According to a recent article in Canadian Mortgage Trends, by Mortgage Professionals Canada, only half of Canadians are aware of the stress test requirements.
While this isn’t necessarily alarming, given that most people aren’t imminently buying a house and don’t need to be familiar with the rules, this limited awareness is also present among people who expect to buy a home during the coming year; there is a risk that some buyers could have unexpected difficulty in obtaining the financing they need.
Respondents to a recent survey agreed (6.84 out of 10) that the stress tests will “ensure that homebuyers will still be able to afford their homes if interest rates rise by a large amount in the future.”
However, those surveyed also agree (6.62 out of 10) that the stress tests “will result in more people having to turn to more expensive mortgage options from lenders.”
The concept of a mortgage stress test was introduced in fall 2016, aimed at buyers putting down less than 20 percent to ensure they could qualify at the lender’s 5-year posted rate. Uninsured mortgages (typically those with more than 20 per cent down payment) were not included at that time, based on the assumption that those putting more money down should be more able to manage the debt load.
This latter does not take into account all the down payments that have been gifted to first-time homebuyers by family.
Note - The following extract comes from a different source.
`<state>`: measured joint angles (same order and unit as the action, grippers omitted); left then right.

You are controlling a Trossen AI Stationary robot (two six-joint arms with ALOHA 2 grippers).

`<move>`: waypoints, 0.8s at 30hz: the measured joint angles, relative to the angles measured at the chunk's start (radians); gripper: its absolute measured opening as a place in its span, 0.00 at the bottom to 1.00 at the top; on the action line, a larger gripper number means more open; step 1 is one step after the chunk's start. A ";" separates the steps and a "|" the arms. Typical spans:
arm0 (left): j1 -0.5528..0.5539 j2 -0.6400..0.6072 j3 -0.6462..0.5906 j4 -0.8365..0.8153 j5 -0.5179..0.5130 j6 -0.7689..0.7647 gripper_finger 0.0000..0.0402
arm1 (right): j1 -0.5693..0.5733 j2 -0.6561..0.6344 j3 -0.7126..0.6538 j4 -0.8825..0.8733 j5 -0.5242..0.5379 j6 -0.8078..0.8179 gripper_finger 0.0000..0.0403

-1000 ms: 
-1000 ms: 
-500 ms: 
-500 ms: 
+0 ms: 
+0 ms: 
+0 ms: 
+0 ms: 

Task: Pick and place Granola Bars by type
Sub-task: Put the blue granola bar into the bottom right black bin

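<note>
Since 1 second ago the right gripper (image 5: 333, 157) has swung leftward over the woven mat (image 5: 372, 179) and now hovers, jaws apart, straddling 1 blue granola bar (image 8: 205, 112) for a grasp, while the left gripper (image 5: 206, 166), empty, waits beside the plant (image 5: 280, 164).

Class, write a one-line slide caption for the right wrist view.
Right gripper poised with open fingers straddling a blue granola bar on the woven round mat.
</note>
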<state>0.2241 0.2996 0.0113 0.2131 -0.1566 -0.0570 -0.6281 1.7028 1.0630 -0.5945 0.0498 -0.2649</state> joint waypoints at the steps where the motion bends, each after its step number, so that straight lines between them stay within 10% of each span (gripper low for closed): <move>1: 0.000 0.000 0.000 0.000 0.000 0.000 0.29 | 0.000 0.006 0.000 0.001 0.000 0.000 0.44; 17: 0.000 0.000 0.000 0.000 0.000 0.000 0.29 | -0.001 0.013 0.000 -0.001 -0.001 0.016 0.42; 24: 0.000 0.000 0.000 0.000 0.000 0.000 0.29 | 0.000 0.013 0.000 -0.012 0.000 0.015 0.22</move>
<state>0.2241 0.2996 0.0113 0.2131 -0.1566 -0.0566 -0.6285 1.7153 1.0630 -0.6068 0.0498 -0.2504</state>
A first time buyer could purchase a $400,000 home with an $80,000 down payment as a gifted amount and still be able to qualify for a $320,000 mortgage that in the cold light of day would probably be unaffordable.
Do the new rules apply to existing homeowners? The short answer is no, you won’t have to re-qualify at the higher rates when you renew your mortgage if you stay with your existing lender and if you have no missed payments (e.g. NSF cheques, or property tax delinquencies).
Many home buyers with above-average debt, relative to income, will more than likely have to resort to much higher-cost lenders who allow more flexible debt ratio limits. At the very least, more will choose longer amortizations (i.e., 30 years instead of 25 years) and take longer to pay down their mortgage. Non-prime lenders will also become pickier. Why? Because they will see a flood of formerly “bankable” borrowers being declined by the Big Six. That could force hundreds of thousands of borrowers to borrow from lenders with the highest rates. So having a higher debt load, weak credit and/or less provable income will prove difficult. The shift to expensive non-prime lenders will increase mortgage carrying-costs and put many higher-risk borrowers into a debt and default risk.
Some possible outcomes:

  • A bonanza for non-prime lenders. Non-prime lenders and credit unions, mostly not under OSFI, will fund mortgages based on an actual (contract) rate, instead of the much higher stress-test rate.
  • Banks are thrilled about customer retention. If your bank knows you cannot leave, you know they will use that as advantage to raise rates to subpar levels.
  • Panic buying in the near term from people afraid of not qualifying after January 1. This could slow down the housing market.
  • The stress test could push prospective homebuyers away from banks to lenders that are not federally regulated.
  • A possible slow-down in skyrocketing house prices in some areas of Canada, particularly Vancouver and Toronto.